Advanced Jupyter configuration

From Alliance Doc
Revision as of 22:11, 6 December 2021 by Plstonge (talk | contribs) (How to use the Lmod extension in JupyterLab)
Jump to navigation Jump to search


This article is a draft

This is not a complete article: This is a draft, a work in progress that is intended to be published into an article, which may or may not be ready for inclusion in the main wiki. It should not necessarily be considered factual or authoritative.




Introduction[edit]

  • Project Jupyter: "a non-profit, open-source project, born out of the IPython Project in 2014 as it evolved to support interactive data science and scientific computing across all programming languages."[1]
  • JupyterLab: "a web-based interactive development environment for notebooks, code, and data. Its flexible interface allows users to configure and arrange workflows in data science, scientific computing, computational journalism, and machine learning. A modular design allows for extensions that expand and enrich functionality."[2]

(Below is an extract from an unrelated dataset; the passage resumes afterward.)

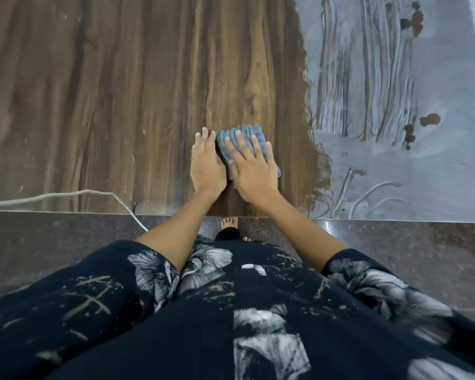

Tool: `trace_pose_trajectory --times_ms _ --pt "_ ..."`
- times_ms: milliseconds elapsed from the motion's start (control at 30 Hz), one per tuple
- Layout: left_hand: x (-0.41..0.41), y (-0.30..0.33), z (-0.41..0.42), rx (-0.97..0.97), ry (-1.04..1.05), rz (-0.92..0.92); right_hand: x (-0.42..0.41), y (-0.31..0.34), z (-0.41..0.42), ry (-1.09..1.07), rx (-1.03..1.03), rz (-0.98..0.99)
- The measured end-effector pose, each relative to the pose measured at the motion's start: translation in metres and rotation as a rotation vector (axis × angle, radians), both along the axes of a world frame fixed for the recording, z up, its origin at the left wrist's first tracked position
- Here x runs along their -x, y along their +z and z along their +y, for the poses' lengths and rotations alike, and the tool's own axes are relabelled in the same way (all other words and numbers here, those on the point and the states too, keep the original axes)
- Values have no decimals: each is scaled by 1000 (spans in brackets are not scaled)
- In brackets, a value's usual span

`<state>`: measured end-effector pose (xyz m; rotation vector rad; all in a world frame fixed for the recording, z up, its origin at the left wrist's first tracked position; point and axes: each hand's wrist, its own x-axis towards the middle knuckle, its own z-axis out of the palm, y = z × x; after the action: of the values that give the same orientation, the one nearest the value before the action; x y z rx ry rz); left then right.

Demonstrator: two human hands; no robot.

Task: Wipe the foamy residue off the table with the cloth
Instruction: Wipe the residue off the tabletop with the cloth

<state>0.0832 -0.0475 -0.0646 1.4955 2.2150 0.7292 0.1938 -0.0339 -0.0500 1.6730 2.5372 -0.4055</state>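
While you're pressing the cloth (pixel 240 141) flat under your right hand (pixel 254 174), left hand (pixel 207 165) spread just beside it, the foam (pixel 395 105) is sitting right of the cloth; a soaked cloth risks smearing it back.

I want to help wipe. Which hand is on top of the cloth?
The right hand: its straight fingers press flat on the blue cloth. The left hand lies beside the cloth, mostly on the bare wooden table.
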Motion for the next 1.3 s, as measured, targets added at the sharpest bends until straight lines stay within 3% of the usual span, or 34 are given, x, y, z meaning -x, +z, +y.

A JupyterLab server should only run on a compute node or on a cloud instance; cluster login nodes are not a good choice because they impose various limits which can stop applications if they consume too much CPU time or memory. In the case of using a compute node, users can reserve compute resources by submitting a job that requests a specific number of CPUs (and optionally GPUs), an amount of memory and the run time. In this page, we give detailed instructions on how to configure and submit a JupyterLab job on any national cluster.

But, what about ...

  • Jupyter Notebook? JupyterLab is a more modern and flexible interface than the classic Jupyter Notebook
  • A preconfigured JupyterLab service? Some regional partners provide a web portal named JupyterHub. For instance, many of these portals offer a preconfigured JupyterLab service so that users do not have to create their own setup. To learn more, visit the JupyterHub wiki page

Installing JupyterLab[edit]

These instructions install JupyterLab with the pip command in a Python virtual environment:

  1. Load a Python module, either the default one (as shown below) or a specific version (see available versions with module avail python):
    [name@server ~]$ module load python
    
  2. Create a new Python virtual environment:
    [name@server ~]$ virtualenv --no-download $HOME/jupyter_py3
    
  3. Activate your newly created Python virtual environment:
    [name@server ~]$ source $HOME/jupyter_py3/bin/activate
    
  4. Install JupyterLab in your new virtual environment (note: it takes a few minutes):
    (jupyter_py3) [name@server ~]$ pip install --no-index jupyterlab
    
  5. In the virtual environment, create a wrapper script that launches JupyterLab:
    (jupyter_py3) [name@server ~]$ echo -e '#!/bin/bash\nunset XDG_RUNTIME_DIR\njupyter-lab --ip $(hostname -f) --no-browser' > $VIRTUAL_ENV/bin/jupyterlab.sh
    
  6. Finally, make the script executable:
    (jupyter_py3) [name@server ~]$ chmod u+x $VIRTUAL_ENV/bin/jupyterlab.sh
    

Installing extensions[edit]

Extensions allow you to add functionalities and modify the JupyterLab’s user interface.

Jupyter Lmod[edit]

Jupyter Lmod is an extension that allows you to interact with environment modules before launching kernels. The extension uses the Lmod's Python interface to accomplish module-related tasks like loading, unloading, saving a collection, etc.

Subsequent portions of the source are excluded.